What the task requires: Reproduce the full listing below exactly. Do not include the pictures.
** Opening Material provided block **
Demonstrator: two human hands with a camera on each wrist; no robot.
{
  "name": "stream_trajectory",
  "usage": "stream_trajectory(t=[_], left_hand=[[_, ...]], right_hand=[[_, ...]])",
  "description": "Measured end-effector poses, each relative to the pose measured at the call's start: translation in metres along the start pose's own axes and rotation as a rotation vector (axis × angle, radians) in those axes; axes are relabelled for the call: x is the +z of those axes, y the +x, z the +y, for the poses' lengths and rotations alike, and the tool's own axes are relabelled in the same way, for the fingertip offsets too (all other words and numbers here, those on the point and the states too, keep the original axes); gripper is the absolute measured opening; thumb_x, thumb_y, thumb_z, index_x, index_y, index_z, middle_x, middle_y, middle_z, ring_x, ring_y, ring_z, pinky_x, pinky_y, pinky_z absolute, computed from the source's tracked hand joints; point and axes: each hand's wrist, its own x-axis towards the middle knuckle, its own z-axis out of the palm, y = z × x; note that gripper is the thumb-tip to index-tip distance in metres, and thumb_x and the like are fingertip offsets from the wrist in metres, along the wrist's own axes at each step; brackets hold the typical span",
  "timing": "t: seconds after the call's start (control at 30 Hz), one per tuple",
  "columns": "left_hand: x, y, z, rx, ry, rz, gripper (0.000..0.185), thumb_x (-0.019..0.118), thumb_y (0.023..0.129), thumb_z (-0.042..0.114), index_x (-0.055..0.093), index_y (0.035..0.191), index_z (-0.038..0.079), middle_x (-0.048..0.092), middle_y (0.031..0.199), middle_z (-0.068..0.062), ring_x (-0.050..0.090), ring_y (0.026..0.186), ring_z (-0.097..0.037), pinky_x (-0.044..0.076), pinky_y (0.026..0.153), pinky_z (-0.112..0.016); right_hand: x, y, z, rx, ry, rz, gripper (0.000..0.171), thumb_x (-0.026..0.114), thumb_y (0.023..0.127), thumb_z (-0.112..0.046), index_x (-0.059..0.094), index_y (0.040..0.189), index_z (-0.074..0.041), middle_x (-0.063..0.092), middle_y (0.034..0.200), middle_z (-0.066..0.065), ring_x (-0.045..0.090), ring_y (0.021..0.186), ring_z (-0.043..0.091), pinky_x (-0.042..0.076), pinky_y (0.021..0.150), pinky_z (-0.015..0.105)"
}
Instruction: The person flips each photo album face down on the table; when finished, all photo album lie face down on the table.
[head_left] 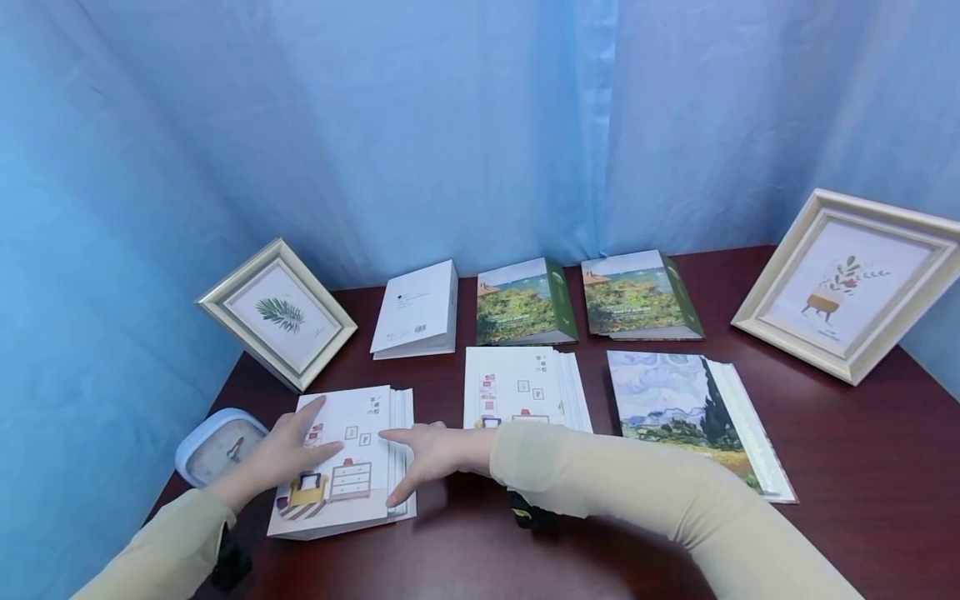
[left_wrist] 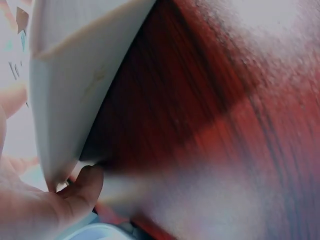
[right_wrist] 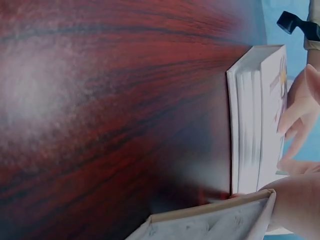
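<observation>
A white photo album [head_left: 352, 483] with a drawn dresser and armchair on its cover lies at the front left of the table. My left hand [head_left: 288, 454] holds it at the spine side: two digits lie over the cover, and a fingertip [left_wrist: 90, 182] curls at the lower spine edge. At the album's opposite edge is my right hand [head_left: 427, 454], its visible digits spread and fairly straight, touching the cover and page side. The right wrist view shows the album's page edges [right_wrist: 247, 130] end-on; part of my right hand there is cut off by the frame.
A similar white album [head_left: 517, 375] lies partly behind my right forearm. Farther right is a landscape-painted album [head_left: 660, 400]. Along the back stand a white album [head_left: 416, 304] and two green albums [head_left: 517, 304]. Picture frames [head_left: 277, 317] flank them; a blue clock [head_left: 221, 446] sits left.
</observation>
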Motion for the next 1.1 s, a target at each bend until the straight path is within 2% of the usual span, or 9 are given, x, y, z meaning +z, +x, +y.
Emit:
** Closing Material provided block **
Answer area:
Demonstrator: two human hands with a camera on each wrist; no robot.
{
  "name": "stream_trajectory",
  "usage": "stream_trajectory(t=[_], left_hand=[[_, ...]], right_hand=[[_, ...]])",
  "description": "Measured end-effector poses, each relative to the pose measured at the call's start: translation in metres along the start pose's own axes and rotation as a rotation vector (axis × angle, radians) in those axes; axes are relabelled for the call: x is the +z of those axes, y the +x, z the +y, for the poses' lengths and rotations alike, and the tool's own axes are relabelled in the same way, for the fingertip offsets too (all other words and numbers here, those on the point and the states too, keep the original axes); gripper is the absolute measured opening; thumb_x, thumb_y, thumb_z, index_x, index_y, index_z, middle_x, middle_y, middle_z, ring_x, ring_y, ring_z, pinky_x, pinky_y, pinky_z absolute, computed from the source's tracked hand joints; point and axes: each hand's wrist, its own x-axis towards the middle knuckle, its own z-axis out of the palm, y = z × x; note that gripper is the thumb-tip to index-tip distance in metres, and thumb_x and the like are fingertip offsets from the wrist in metres, along the wrist's own axes at each step; brackets hold the typical span",
  "timing": "t: seconds after the call's start (control at 30 Hz), one per tuple",
  "columns": "left_hand: x, y, z, rx, ry, rz, gripper (0.000..0.185), thumb_x (-0.019..0.118), thumb_y (0.023..0.129), thumb_z (-0.042..0.114), index_x (-0.055..0.093), index_y (0.035..0.191), index_z (-0.038..0.079), middle_x (-0.048..0.092), middle_y (0.031..0.199), middle_z (-0.068..0.062), ring_x (-0.050..0.090), ring_y (0.026..0.186), ring_z (-0.097..0.037), pinky_x (-0.044..0.076), pinky_y (0.026..0.153), pinky_z (-0.112..0.016); right_hand: x, y, z, rx, ry, rz, gripper (0.000..0.171), thumb_x (-0.026..0.114), thumb_y (0.023..0.127), thumb_z (-0.112..0.046), index_x (-0.059..0.094), index_y (0.040..0.189), index_z (-0.074..0.041), middle_x (-0.063..0.092), middle_y (0.034..0.200), middle_z (-0.066..0.065), ring_x (-0.045..0.090), ring_y (0.021..0.186), ring_z (-0.043..0.091), pinky_x (-0.042..0.076), pinky_y (0.021..0.150), pinky_z (-0.015..0.105)"
}
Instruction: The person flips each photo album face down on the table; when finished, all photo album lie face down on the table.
[head_left] 
[left_wrist] 
[right_wrist] 
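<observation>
A white photo album [head_left: 352, 483] with a drawn dresser and armchair on its cover lies at the front left of the table. My left hand [head_left: 288, 454] holds it at the spine side: two digits lie over the cover, and a fingertip [left_wrist: 90, 182] curls at the lower spine edge. At the album's opposite edge is my right hand [head_left: 427, 454], its visible digits spread and fairly straight, touching the cover and page side. The right wrist view shows the album's page edges [right_wrist: 247, 130] end-on; part of my right hand there is cut off by the frame.
A similar white album [head_left: 517, 375] lies partly behind my right forearm. Farther right is a landscape-painted album [head_left: 660, 400]. Along the back stand a white album [head_left: 416, 304] and two green albums [head_left: 517, 304]. Picture frames [head_left: 277, 317] flank them; a blue clock [head_left: 221, 446] sits left.
</observation>
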Motion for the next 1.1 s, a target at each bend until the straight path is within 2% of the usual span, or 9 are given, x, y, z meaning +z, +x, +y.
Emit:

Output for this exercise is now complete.